If you’re more of a mountain biker, there aren’t too many choices of overshoes for you, mainly because they get destroyed on trails. Mountain bikers tend to wear waterproof and insulated socks to keep their feet warm.
Materials for Winter Cycling Clothing
Ok, we’ve talked about what you should wear. Now let’s go into detail about the best winter cycling clothing materials you must look out for. Your morning rides will never be the same!
- Merino Wool: An excellent choice for winter cycling (but not cheap!). Merino wool provides warmth, breathability, and moisture-wicking properties, keeping you dry and cozy on your ride. Best of all? It is naturally odor-resistant!
- Wool: Like Merino, regular wool is also a fantastic natural insulator. While it may be slightly less breathable and moisture-wicking than Merino, it still provides excellent warmth during those chilly rides. Don’t worry about feeling itchy; modern wool cycling garments are soft and comfortable.
- Synthetics: Polyester and other synthetic fibers are common materials for winter cycling clothing. They offer good moisture-wicking properties and insulation. Many layered clothing options combine synthetic fibers with wool for improved performance.
- Cotton: Steer clear of cotton for winter cycling. Unlike other materials, cotton absorbs and retains moisture, leaving you feeling cold and damp during your ride. Stick with wool or synthetics for a better winter cycling experience.

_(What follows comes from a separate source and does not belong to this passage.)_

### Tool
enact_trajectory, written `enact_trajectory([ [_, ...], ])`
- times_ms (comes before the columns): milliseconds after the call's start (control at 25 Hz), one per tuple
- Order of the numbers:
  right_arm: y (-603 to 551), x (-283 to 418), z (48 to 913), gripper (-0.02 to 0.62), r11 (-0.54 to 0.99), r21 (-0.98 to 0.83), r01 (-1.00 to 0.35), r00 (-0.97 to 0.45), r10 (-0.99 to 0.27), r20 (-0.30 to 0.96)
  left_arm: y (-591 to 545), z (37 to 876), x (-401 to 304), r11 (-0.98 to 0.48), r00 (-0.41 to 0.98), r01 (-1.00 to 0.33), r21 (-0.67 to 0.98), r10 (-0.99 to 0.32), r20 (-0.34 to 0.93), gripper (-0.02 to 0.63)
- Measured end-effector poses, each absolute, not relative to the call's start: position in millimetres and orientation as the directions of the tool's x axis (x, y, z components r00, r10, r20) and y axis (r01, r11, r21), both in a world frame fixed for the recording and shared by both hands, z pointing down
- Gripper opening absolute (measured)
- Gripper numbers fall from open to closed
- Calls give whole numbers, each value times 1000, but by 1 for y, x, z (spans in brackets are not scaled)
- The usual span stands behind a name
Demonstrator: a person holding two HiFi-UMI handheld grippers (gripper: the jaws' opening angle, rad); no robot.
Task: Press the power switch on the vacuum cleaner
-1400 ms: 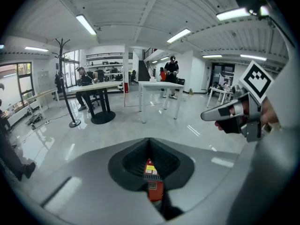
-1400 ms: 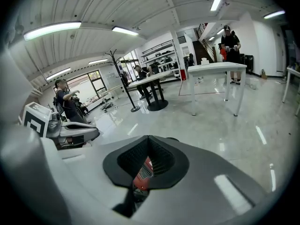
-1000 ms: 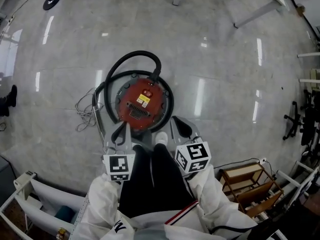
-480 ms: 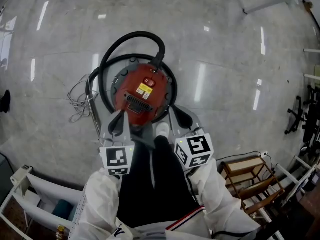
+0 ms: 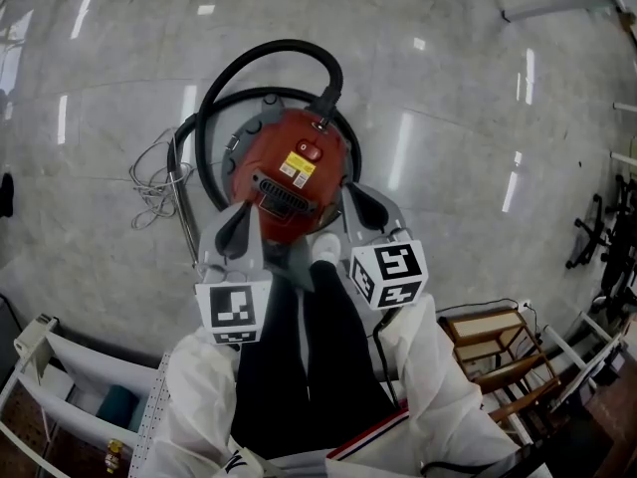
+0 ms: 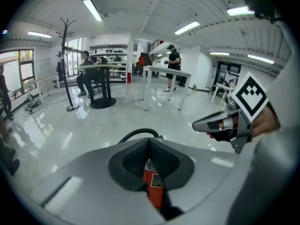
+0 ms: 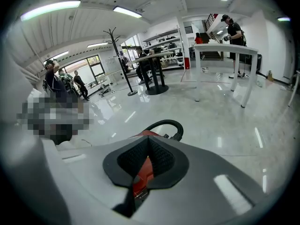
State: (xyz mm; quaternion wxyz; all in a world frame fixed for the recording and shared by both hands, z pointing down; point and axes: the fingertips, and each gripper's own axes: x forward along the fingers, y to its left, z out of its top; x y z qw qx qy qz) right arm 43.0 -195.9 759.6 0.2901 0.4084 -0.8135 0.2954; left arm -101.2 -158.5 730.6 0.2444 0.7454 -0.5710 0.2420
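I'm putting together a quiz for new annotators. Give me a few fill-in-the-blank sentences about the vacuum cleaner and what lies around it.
1. The body of the vacuum cleaner is ___ in colour.
2. The hose that loops round it is ___.
3. The label on its top is ___.
4. The tangle of thin cable lies on the floor on the person's ___ side of the machine.

Missing words: red; black; yellow; left

Spotted one vacuum cleaner (image 5: 299,157), one hose (image 5: 261,56), one wire tangle (image 5: 149,182), plus two grippers: left gripper (image 5: 244,217), right gripper (image 5: 353,195).
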Motion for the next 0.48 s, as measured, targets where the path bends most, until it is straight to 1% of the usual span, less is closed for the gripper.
enact_trajectory([
  [480, -205, 26, 795, 0, 521, -228, -823, -495, -459, 738, -155, 735, -112, -180, 213, -977, 118, -736, 642, 0],
])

The Importance of Breathable and Waterproof Clothing
A breathable fabric is essential. It lets moisture escape, preventing clamminess and overheating.
Many cycling-specific base layers are made from materials that excel at wicking sweat and allowing air to circulate.

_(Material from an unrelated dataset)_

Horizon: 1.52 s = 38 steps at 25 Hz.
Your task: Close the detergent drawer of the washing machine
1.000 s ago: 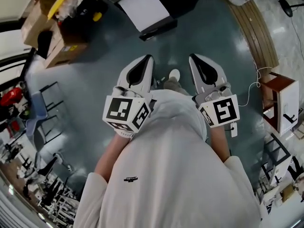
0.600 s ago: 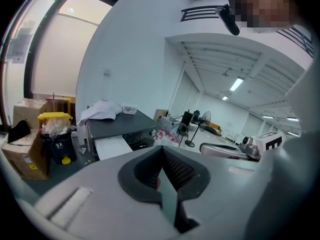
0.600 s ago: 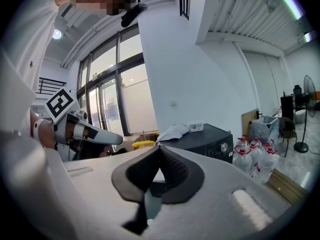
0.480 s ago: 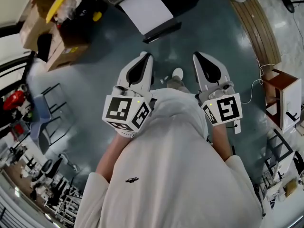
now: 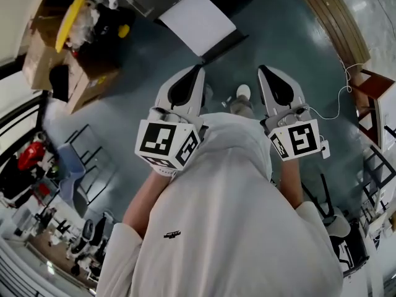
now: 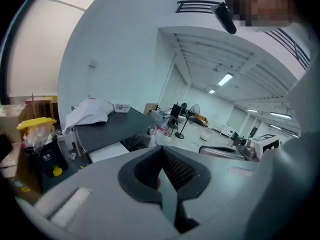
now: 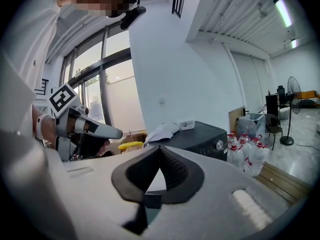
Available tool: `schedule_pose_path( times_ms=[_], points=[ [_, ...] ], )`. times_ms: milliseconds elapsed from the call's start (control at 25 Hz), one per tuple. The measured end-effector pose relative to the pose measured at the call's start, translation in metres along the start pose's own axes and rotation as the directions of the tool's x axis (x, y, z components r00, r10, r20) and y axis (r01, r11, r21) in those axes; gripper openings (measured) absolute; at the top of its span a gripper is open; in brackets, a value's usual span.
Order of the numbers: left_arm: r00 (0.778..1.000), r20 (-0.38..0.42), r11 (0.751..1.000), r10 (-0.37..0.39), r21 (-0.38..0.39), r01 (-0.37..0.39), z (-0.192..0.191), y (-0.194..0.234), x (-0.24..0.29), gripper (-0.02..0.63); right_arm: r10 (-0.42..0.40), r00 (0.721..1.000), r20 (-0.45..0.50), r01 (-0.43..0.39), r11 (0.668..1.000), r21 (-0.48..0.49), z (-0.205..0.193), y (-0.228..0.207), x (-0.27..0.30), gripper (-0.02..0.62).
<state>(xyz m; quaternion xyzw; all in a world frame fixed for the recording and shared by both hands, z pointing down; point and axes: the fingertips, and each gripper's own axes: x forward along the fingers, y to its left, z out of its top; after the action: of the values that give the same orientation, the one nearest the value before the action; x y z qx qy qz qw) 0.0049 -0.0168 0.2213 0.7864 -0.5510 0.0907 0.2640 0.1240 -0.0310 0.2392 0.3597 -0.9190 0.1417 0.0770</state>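
A washing machine [image 5: 199,18] with a dark top and white front stands ahead on the floor, at the top of the head view. Its dark top [image 6: 111,126] carries a crumpled white cloth [image 6: 89,112]. The right gripper view shows the machine's dark body [image 7: 200,134] with a knob. I cannot make out the detergent drawer. My left gripper [image 5: 197,73] and right gripper [image 5: 263,70] are held side by side at waist height, short of the machine. Both are shut with nothing between the jaws, as seen on the left gripper [image 6: 161,150] and the right gripper [image 7: 160,150].
Cardboard boxes [image 5: 54,54] with a yellow lid stand left of the machine. A wooden platform [image 5: 334,18], a small wooden cabinet [image 5: 378,98] and a white cable [image 5: 334,107] lie to the right. Metal chairs [image 5: 86,172] stand at the left. Water bottles [image 7: 249,155] stand beside the machine.
The person has stepped forward, so the machine sits a little closer and larger in the head view. Both grippers keep the same stance, shut and empty.
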Motion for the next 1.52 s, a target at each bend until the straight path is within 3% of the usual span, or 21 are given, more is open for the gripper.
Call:
schedule_pose_path(
  times_ms=[400,720,1120,1520],
  points=[
    [0.975,-0.109,0.975,-0.195,0.084,0.205,0.005,0.042,0.013,0.015,-0.181,0.983,0.021,0.179,0.981,0.073,-0.009,0.009,0.041,0.003],
    [0.944,-0.171,0.948,-0.28,0.102,0.3,-0.006,0.06,0.018,0.015,-0.254,0.967,0.026,0.25,0.962,0.112,-0.026,0.02,0.06,0.003],
    [0.908,-0.295,0.936,-0.297,0.098,0.338,-0.035,0.073,0.041,0.015,-0.289,0.957,0.033,0.282,0.949,0.145,-0.047,0.005,0.065,0.003],
    [0.902,-0.333,0.946,-0.275,0.076,0.316,-0.06,0.079,0.058,0.015,-0.246,0.969,-0.002,0.244,0.961,0.132,-0.093,0.0,0.074,0.005]
  ],
)
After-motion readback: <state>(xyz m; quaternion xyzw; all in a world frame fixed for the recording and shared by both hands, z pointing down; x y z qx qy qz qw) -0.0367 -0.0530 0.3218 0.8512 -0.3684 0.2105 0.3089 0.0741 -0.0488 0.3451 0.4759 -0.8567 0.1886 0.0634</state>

But what happens when the rain starts? You’ll need a waterproof jacket to keep the wet out.
Cycling-specific rain jackets are designed to be both waterproof and breathable, shielding you from rain without turning into a steamy sauna.
Frequently Asked Questions
How Do You Know If You’ve Chosen The Right Outfit?

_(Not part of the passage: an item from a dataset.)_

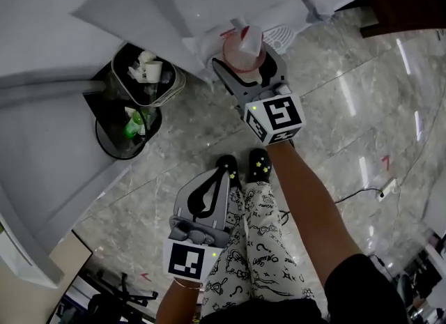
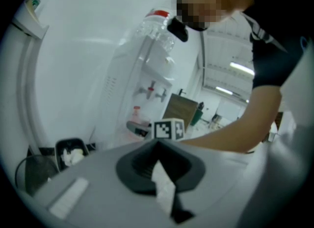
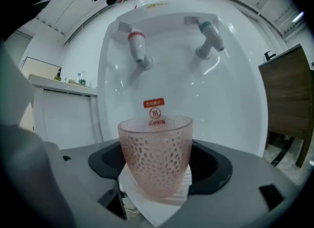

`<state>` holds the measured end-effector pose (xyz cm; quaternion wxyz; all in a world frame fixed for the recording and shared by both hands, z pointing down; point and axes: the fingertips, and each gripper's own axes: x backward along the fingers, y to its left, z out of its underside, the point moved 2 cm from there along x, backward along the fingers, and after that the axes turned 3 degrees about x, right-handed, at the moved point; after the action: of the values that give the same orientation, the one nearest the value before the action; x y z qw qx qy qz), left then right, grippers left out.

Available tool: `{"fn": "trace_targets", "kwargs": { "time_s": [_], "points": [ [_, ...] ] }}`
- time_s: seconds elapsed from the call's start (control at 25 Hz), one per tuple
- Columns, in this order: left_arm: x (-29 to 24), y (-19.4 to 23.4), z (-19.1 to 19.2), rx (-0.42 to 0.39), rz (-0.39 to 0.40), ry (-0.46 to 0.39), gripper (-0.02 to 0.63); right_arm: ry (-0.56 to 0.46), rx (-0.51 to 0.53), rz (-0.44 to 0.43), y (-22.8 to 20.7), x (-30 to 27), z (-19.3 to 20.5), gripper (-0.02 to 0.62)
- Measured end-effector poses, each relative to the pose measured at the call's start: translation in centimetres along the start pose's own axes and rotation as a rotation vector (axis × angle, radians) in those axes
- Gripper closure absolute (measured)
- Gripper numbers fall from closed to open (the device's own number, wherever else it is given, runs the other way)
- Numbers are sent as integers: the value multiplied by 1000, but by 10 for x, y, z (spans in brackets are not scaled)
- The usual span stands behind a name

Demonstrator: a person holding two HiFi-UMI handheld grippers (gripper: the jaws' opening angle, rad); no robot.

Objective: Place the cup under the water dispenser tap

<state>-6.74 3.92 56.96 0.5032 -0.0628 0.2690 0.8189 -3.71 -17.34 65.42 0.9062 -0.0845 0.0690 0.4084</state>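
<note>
A pink dimpled cup (image 3: pixel 156 153) stands upright between the jaws of my right gripper (image 3: pixel 157 192), which is shut on it. The cup sits low in front of the white water dispenser (image 3: pixel 230 99), below its red tap (image 3: pixel 137 45) and left of its blue tap (image 3: pixel 208 38). From the head view, the cup (image 1: pixel 245 42) and right gripper (image 1: pixel 244 61) are at the dispenser's base (image 1: pixel 279 37). My left gripper (image 1: pixel 224 171) hangs lower, over the person's legs, its jaws shut on nothing. In the left gripper view its fingertips (image 2: pixel 162 185) meet, with the dispenser (image 2: pixel 152 75) far off.
Two black bins (image 1: pixel 143 79) with rubbish stand left of the dispenser, one holding a green bottle (image 1: pixel 132 126). The person's black shoes (image 1: pixel 244 166) are on the marble floor. A cable and power strip (image 1: pixel 387 189) lie to the right. A dark wooden cabinet (image 1: pixel 411 2) stands at top right.
</note>
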Motion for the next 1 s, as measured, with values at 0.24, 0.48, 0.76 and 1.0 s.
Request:
{"fn": "trace_targets", "kwargs": {
  "time_s": [0.24,0.48,0.76,1.0],
  "points": [
    [-2,0,1,12,-1,9,609,87,119,-13,1,-5,5,207],
    [-3,-9,-2,29,10,6,609,215,70,-38,-5,-8,21,206],
    [-2,-15,-2,44,10,15,609,394,100,-33,-5,8,43,206],
    [1,-24,-27,-29,-15,-29,609,369,-46,53,-2,105,26,207]
  ]
}}
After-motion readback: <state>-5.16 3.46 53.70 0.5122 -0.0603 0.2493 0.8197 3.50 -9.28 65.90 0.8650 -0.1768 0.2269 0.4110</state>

Nobody is the same when it comes to insulating needs, so some of this will be trial and error to perfect your laying techniques.
However, there are a few telltale signs:
– When you step outside, you’re immediately cold. I don’t just mean on the face but under your shirt. You need more layers, or you may not warm up.
– On the flip side, if you’re already warm while standing around getting ready, you’ll overheat quickly.
– If you’re a bit chilly as you start moving, you most likely have the proper outfit and will warm up as you get going.
What Is The 3 Layers Rule?
When cycling in the winter, you must try to protect yourself from the elements (rain, wind, and cold temperatures), which can be done through good perspiration management.
A 3-layer system is a way to help you choose the right clothes according to the weather conditions.
Three layers of clothing are:
1. A base layer to remove any moisture
2. Mid-layer to keep you warm
3. Outer shell to keep you protected from the elements
Can You Wear Two Base Layers Cycling?
Yes, you can wear two base layers when you’re cycling. Be careful not to restrict movement, though.
Two thin base layers can give you the flexibility to change as your ride progresses, rather than wearing one thick layer.
Are There Any Other Tips For Staying Warm While Cycling In The Cold?
Yes! Warm up indoors before heading out.
Also, remember to stay hydrated, as winter air can be very dry. Use neck gaiters or scarves to protect exposed skin, and invest in good quality, insulated water bottles to keep your drinks from freezing.
It might take a few rides to get to know what your body needs when it comes to layering for cold weather cycling, but it is worth persevering with as winter rides can be fun, and that’s coming from a bit of a fairweather cyclist!
Remember to apply the three-layer rule where appropriate, as that should set you up with the best chance of layering success!
How often do you ride in the winter?